## Work task
In the reply, include exactly the lines of the entries below from the first to the line with "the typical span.", that line included.

## Provided material
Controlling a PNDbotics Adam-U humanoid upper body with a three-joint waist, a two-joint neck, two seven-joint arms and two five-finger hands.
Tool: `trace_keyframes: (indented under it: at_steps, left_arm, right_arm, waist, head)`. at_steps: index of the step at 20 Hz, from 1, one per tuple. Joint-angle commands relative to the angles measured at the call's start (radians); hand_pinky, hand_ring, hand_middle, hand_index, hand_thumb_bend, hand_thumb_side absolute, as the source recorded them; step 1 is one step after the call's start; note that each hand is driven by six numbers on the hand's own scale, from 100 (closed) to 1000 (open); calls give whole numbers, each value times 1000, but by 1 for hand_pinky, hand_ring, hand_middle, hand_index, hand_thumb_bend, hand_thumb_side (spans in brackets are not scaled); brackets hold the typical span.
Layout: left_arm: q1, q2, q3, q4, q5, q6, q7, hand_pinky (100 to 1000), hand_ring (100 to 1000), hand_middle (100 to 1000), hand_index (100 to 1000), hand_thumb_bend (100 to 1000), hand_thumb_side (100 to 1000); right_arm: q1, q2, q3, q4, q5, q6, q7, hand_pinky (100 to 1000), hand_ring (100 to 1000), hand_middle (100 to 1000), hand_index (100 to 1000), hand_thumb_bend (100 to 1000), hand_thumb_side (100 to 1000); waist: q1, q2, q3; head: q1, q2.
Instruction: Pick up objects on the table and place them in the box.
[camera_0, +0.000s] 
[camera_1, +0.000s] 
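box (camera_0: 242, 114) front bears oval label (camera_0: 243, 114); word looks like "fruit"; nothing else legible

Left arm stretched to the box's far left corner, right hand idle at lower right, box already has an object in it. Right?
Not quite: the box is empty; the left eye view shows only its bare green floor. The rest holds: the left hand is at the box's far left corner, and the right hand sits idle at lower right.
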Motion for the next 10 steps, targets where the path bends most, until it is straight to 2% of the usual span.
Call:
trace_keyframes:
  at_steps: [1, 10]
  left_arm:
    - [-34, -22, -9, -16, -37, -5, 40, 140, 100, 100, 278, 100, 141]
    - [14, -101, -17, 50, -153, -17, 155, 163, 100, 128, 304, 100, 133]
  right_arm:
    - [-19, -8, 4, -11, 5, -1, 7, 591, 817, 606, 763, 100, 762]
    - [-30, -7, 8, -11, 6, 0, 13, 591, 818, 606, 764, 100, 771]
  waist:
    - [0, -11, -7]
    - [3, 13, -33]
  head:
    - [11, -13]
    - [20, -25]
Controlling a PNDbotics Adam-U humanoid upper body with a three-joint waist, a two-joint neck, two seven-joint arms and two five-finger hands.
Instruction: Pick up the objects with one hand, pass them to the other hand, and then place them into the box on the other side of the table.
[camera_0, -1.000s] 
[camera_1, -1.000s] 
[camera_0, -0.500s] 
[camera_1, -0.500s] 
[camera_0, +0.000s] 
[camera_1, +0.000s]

## Your solution
Controlling a PNDbotics Adam-U humanoid upper body with a three-joint waist, a two-joint neck, two seven-joint arms and two five-finger hands.
Tool: `trace_keyframes: (indented under it: at_steps, left_arm, right_arm, waist, head)`. at_steps: index of the step at 20 Hz, from 1, one per tuple. Joint-angle commands relative to the angles measured at the call's start (radians); hand_pinky, hand_ring, hand_middle, hand_index, hand_thumb_bend, hand_thumb_side absolute, as the source recorded them; step 1 is one step after the call's start; note that each hand is driven by six numbers on the hand's own scale, from 100 (closed) to 1000 (open); calls give whole numbers, each value times 1000, but by 1 for hand_pinky, hand_ring, hand_middle, hand_index, hand_thumb_bend, hand_thumb_side (spans in brackets are not scaled); brackets hold the typical span.

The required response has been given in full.